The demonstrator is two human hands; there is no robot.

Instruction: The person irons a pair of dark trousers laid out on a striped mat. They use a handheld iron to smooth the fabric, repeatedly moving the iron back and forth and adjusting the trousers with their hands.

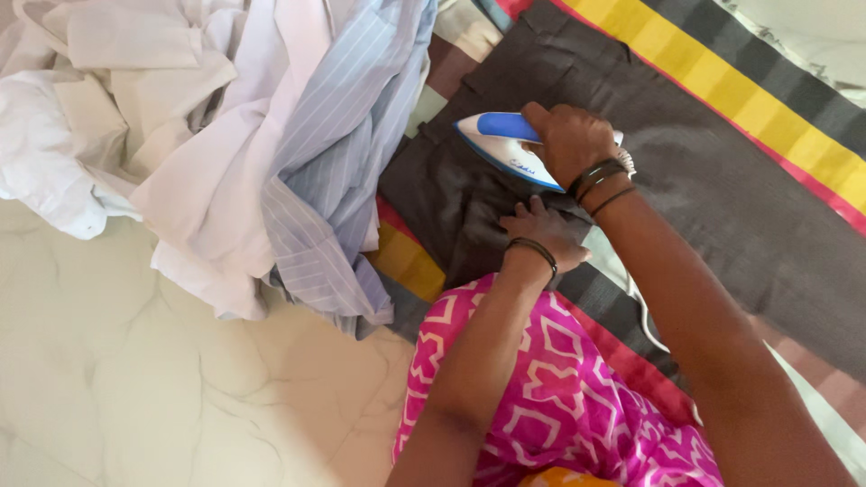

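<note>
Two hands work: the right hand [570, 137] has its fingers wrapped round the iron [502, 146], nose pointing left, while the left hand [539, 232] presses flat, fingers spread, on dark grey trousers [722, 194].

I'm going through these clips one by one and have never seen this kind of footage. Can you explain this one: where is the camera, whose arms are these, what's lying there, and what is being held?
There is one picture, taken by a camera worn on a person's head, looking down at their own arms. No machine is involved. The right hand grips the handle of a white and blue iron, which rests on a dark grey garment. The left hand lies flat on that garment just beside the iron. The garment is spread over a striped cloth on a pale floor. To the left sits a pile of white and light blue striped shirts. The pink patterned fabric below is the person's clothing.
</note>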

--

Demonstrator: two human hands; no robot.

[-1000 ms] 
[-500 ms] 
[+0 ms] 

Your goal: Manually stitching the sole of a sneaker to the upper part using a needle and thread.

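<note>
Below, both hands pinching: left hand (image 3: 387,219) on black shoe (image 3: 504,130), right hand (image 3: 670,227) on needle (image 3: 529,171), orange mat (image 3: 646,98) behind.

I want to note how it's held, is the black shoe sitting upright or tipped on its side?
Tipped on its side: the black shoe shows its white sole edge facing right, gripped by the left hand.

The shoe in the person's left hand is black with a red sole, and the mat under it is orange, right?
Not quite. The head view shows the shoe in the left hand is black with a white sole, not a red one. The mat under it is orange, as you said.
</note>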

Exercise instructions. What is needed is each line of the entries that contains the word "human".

Solution for this task.
The demonstrator is two human hands; there is no robot.
Demonstrator: two human hands; no robot.

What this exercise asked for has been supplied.